The jobs number was well above the average forecast of 143,000, and showed a strong increase of 29,000 in the key service sector from July, to 185,000.
Also lifting sentiment were figures from the Institute for Supply Management yesterday showing its monthly purchasing managers index for the services sector rose to 53.7 from 52.6 in July, scotching worries of a downturn.
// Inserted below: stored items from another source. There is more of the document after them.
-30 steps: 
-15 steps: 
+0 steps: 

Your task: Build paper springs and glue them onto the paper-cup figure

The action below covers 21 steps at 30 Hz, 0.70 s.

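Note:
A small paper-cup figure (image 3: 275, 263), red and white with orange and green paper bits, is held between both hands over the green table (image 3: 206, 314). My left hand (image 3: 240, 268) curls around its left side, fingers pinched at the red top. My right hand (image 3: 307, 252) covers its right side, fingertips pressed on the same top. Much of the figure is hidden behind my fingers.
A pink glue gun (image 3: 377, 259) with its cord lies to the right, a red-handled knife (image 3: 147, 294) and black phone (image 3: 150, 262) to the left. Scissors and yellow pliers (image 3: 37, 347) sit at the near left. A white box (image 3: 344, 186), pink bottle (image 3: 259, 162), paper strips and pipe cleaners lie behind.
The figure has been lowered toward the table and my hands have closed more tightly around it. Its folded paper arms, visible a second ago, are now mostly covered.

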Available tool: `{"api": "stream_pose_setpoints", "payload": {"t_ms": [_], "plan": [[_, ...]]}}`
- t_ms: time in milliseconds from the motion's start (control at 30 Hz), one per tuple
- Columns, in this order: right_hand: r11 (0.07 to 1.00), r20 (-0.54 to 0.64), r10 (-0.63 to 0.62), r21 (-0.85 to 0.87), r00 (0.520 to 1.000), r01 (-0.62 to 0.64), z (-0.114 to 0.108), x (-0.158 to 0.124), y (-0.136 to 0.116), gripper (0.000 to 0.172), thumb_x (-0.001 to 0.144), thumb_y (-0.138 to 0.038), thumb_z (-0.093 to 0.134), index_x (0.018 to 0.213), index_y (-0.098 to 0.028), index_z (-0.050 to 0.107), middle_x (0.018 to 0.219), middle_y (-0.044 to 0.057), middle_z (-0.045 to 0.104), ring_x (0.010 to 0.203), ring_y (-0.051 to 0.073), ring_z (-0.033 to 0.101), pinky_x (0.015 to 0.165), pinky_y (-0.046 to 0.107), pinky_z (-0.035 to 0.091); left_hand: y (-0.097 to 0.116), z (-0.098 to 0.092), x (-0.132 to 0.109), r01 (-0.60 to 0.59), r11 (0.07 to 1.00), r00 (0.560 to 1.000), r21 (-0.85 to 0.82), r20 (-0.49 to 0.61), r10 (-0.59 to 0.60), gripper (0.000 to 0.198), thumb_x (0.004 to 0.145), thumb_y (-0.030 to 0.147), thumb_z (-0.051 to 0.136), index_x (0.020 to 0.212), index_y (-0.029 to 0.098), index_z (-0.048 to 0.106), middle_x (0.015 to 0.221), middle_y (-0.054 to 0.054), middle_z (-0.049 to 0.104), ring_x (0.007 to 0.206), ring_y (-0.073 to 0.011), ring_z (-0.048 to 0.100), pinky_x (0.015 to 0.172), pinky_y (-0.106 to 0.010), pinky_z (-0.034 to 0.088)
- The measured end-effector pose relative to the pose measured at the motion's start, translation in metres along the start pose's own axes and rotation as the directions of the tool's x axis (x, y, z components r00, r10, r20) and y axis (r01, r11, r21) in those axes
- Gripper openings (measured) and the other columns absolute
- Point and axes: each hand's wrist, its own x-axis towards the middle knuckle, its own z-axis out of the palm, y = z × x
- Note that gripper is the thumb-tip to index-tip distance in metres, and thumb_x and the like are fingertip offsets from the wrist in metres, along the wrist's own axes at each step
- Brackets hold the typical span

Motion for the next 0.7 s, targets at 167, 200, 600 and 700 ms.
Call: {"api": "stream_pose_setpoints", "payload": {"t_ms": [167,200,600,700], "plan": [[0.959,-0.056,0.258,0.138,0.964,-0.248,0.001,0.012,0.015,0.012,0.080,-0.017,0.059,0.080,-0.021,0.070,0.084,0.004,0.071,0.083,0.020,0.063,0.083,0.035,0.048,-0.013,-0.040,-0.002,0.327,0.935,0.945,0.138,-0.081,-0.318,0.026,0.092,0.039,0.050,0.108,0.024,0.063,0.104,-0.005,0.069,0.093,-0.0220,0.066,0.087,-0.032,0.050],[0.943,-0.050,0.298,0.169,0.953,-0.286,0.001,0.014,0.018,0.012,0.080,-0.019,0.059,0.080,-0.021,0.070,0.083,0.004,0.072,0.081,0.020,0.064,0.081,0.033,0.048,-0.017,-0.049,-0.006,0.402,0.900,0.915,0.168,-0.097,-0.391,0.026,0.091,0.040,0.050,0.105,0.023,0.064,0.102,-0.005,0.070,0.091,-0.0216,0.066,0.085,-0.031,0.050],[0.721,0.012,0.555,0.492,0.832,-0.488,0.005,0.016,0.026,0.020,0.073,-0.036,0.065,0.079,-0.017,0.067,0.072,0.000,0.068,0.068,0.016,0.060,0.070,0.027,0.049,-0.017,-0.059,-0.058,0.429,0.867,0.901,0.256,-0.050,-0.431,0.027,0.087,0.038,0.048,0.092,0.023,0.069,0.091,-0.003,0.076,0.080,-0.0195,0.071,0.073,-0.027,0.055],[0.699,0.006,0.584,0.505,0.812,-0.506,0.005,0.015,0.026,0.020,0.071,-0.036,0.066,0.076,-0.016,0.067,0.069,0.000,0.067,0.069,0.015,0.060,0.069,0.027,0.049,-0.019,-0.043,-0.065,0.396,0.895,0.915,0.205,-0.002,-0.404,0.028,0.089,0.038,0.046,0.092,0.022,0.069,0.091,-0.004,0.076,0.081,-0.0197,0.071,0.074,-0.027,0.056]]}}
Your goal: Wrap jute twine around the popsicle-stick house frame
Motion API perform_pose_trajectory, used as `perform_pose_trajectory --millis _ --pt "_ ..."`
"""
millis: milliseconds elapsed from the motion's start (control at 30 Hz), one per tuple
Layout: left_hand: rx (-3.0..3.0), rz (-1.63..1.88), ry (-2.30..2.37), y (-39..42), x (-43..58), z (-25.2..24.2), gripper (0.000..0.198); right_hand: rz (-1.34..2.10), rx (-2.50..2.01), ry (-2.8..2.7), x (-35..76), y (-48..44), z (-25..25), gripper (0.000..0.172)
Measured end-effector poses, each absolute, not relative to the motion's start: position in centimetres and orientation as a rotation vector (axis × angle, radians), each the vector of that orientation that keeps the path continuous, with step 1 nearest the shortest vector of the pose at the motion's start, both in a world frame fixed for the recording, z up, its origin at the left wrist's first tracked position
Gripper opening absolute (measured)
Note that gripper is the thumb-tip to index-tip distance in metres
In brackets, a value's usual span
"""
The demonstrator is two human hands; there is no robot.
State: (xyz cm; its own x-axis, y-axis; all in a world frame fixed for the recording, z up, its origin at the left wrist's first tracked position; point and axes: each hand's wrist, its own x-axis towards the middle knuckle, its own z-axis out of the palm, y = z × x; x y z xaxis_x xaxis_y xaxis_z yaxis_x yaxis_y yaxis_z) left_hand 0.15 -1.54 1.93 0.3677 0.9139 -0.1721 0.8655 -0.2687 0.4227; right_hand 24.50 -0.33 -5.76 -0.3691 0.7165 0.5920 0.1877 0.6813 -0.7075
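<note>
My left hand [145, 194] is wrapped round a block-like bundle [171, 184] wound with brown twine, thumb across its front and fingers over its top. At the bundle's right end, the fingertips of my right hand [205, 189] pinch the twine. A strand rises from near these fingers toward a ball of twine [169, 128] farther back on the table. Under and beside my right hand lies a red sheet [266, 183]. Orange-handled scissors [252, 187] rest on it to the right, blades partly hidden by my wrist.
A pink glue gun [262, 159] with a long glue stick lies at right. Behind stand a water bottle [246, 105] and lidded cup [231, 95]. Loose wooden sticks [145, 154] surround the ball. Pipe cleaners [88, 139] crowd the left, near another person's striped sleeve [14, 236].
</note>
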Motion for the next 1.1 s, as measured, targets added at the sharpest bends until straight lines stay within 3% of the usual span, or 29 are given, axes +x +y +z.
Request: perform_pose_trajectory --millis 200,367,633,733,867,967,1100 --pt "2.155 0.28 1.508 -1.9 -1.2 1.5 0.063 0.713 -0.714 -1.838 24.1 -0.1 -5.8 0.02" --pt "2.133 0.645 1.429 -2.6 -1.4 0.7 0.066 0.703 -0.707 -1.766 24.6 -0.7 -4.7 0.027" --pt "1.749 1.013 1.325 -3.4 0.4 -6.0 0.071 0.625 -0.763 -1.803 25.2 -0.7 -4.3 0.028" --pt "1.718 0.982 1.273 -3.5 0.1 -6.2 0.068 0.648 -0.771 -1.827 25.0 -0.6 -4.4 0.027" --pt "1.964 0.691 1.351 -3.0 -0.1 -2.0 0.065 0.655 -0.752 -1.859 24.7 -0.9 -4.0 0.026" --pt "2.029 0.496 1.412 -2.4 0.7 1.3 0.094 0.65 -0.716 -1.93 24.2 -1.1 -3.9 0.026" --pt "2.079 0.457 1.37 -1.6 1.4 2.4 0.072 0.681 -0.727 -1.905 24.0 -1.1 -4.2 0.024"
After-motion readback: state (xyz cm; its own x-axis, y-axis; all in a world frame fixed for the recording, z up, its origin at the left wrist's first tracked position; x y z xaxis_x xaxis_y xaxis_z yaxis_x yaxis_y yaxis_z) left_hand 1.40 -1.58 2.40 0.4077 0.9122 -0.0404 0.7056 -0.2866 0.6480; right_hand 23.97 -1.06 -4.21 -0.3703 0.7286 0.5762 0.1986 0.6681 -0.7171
A reading above 50 indicates growth.
On Wall Street the Dow climbed 1.87% and the S&P 500 advanced 2.04% – both to their highest levels since December 2007. The Nasdaq surged 2.17%.
Eyes are now on non-farm payrolls data to be released later today, which traders said were also “pointing to quite a strong read as well”.
On oil markets New York’s main contract, light sweet crude for delivery in October slipped 34 US cents to uS$95.20 a barrel and Brent North Sea crude for October shed 20 uS cents to US$113.29.
Gold was at US$1,693.40 at 0600 GMT compared with US$1,708.24 yesterday.
In other markets:
- Taipei rose 1.34%, or 98.19 points, to 7,424.91. TSMC gained 3.33% to Tw$83.8 while Hon Hai Precision was 0.68% higher at Tw$89.0.
- Wellington closed 0.78%, or 28.64 points, higher at 3,722.18. Fletcher Building was up 0.3% at NZ$6.50 and Air New Zealand gained 1.4% to NZ$1.13 but Telecom fell 0.6% to NZ$2.48.